Segment Start: Given data

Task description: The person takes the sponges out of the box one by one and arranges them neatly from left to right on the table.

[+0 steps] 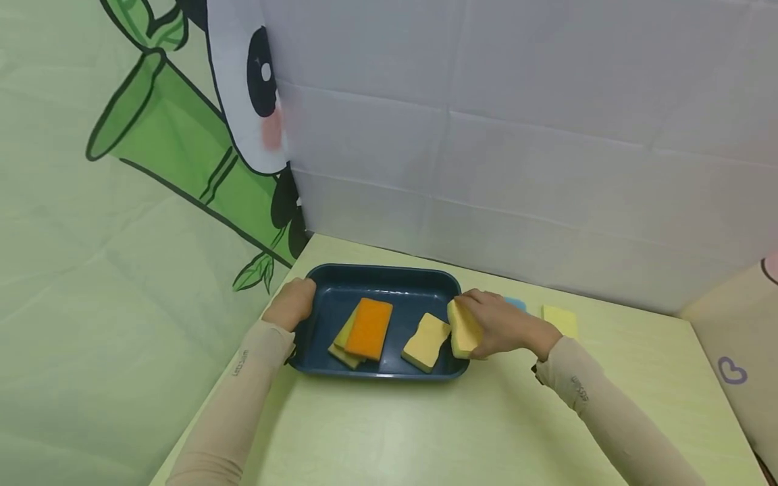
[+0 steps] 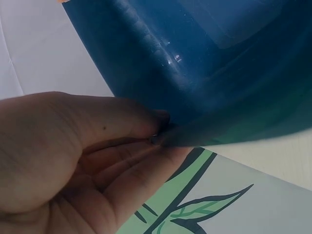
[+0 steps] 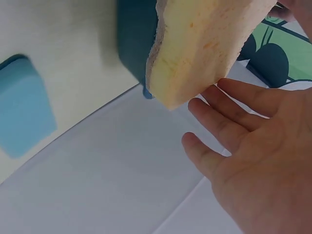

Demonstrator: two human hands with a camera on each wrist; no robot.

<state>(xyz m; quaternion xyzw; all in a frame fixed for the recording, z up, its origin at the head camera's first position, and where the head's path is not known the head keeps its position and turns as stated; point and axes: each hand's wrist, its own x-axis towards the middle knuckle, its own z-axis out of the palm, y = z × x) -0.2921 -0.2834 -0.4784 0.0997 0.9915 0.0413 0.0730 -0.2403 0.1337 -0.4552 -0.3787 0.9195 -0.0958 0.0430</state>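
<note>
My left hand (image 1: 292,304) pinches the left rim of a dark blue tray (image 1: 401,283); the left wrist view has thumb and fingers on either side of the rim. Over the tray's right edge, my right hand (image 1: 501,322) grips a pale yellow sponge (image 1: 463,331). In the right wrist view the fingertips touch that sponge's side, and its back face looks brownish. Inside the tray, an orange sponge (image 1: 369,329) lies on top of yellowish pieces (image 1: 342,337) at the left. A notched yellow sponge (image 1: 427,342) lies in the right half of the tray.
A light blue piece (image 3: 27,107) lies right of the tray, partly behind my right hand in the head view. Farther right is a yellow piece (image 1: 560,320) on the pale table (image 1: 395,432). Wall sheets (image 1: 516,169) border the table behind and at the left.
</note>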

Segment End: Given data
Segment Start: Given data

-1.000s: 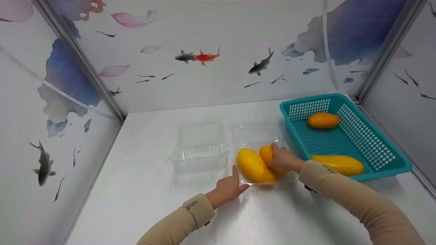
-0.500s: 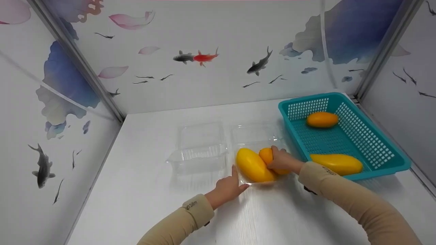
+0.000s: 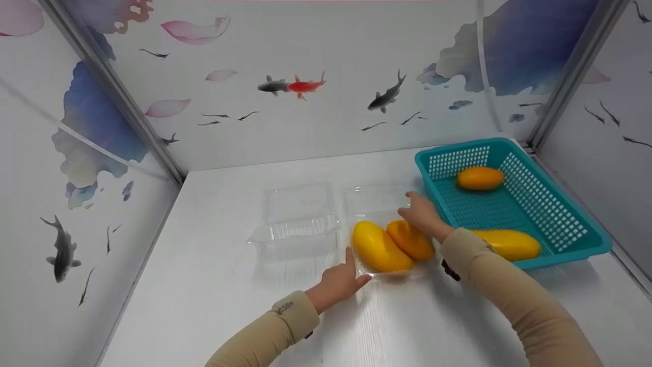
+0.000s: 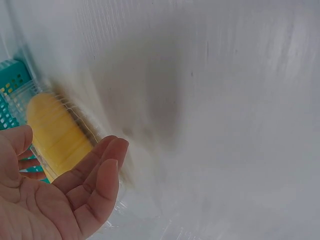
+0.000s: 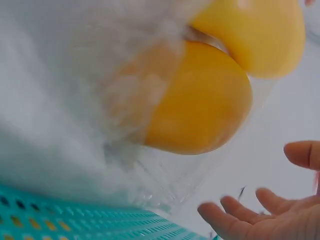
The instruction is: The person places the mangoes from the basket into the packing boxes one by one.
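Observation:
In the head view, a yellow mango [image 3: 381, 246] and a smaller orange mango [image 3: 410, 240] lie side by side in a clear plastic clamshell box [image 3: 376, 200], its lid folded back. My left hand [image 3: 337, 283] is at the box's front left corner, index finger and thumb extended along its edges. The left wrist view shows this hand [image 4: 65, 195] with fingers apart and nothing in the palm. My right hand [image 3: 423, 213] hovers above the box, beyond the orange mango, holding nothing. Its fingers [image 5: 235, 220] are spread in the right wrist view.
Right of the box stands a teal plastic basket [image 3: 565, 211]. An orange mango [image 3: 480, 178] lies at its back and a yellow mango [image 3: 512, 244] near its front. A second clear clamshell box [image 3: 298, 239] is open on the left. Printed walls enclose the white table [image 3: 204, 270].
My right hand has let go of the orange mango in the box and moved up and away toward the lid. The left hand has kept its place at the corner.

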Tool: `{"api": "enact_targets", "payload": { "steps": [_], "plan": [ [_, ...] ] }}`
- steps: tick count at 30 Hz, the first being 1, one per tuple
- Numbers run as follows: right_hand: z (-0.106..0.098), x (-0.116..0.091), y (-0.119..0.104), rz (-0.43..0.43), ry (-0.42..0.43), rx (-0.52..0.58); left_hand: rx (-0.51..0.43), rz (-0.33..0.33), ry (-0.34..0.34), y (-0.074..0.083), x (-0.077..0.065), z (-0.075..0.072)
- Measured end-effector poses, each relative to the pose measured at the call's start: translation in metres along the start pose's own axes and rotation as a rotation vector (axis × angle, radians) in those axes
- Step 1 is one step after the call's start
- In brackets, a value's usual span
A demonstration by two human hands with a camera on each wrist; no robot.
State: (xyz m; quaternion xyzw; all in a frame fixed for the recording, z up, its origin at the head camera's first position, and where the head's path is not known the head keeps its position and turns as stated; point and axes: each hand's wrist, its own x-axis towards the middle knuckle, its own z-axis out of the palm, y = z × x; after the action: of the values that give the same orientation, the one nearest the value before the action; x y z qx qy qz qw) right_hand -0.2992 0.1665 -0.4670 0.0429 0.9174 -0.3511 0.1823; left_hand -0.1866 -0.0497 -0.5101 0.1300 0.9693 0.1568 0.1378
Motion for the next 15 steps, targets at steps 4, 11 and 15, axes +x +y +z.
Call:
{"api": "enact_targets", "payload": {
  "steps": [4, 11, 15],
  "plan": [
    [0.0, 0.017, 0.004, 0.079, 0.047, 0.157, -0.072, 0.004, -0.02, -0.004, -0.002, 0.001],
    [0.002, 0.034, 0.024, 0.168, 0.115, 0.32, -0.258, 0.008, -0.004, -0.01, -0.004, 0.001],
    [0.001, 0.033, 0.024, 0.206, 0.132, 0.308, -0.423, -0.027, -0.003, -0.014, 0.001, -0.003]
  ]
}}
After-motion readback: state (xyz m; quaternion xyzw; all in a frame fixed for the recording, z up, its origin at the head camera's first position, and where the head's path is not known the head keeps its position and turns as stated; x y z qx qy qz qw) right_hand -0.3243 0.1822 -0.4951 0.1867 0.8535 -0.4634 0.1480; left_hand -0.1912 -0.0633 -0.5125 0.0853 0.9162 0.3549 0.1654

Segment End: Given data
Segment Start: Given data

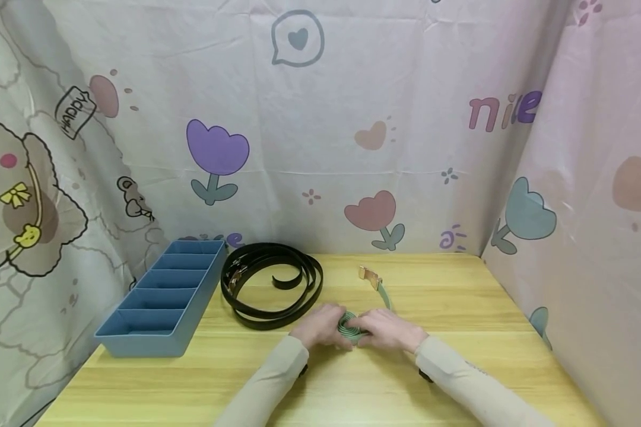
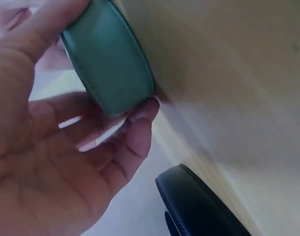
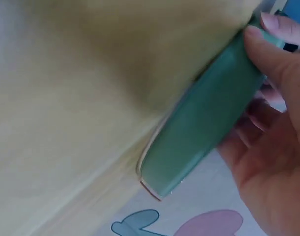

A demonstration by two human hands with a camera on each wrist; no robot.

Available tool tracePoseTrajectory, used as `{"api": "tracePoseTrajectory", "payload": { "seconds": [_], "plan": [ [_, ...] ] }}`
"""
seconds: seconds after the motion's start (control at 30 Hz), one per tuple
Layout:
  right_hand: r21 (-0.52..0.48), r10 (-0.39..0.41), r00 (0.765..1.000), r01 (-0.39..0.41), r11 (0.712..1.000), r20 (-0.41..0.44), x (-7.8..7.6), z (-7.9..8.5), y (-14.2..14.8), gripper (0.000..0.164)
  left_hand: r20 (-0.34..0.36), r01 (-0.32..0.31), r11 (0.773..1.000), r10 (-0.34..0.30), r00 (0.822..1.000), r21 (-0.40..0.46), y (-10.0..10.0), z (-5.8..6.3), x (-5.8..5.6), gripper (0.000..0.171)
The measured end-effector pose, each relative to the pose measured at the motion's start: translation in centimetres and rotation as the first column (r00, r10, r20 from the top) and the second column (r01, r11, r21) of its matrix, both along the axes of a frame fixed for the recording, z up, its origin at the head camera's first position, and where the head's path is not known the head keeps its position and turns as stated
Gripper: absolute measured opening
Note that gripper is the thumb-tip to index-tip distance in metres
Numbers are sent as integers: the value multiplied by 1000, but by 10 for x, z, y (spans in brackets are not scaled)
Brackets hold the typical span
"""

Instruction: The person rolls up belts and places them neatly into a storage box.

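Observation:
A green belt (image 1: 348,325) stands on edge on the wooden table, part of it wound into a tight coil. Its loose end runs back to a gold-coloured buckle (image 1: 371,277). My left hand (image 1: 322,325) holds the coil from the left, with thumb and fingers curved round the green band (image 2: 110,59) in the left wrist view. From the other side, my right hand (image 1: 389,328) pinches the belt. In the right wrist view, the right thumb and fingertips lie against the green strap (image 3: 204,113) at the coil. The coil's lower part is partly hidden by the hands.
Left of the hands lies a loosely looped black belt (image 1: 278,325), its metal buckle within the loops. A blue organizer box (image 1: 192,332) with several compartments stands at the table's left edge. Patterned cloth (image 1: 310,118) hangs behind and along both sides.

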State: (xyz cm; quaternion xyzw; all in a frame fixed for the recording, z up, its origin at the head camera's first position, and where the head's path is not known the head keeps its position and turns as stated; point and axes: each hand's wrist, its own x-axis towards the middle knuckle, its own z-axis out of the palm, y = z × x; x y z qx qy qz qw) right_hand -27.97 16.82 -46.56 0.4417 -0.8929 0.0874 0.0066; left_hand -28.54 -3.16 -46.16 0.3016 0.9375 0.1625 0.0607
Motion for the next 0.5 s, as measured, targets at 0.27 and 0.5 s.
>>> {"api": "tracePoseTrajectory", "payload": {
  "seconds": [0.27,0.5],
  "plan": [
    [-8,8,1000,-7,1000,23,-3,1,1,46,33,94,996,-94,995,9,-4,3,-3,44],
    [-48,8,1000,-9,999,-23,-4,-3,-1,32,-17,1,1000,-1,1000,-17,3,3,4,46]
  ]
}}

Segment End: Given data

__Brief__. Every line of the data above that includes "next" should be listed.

__Answer to this problem__.
Motion for the next 15 steps, targets at steps 4, 11 and 15, axes +x +y +z.
Motion for the next 0.5 s, as measured, targets at 0.27 and 0.5 s.

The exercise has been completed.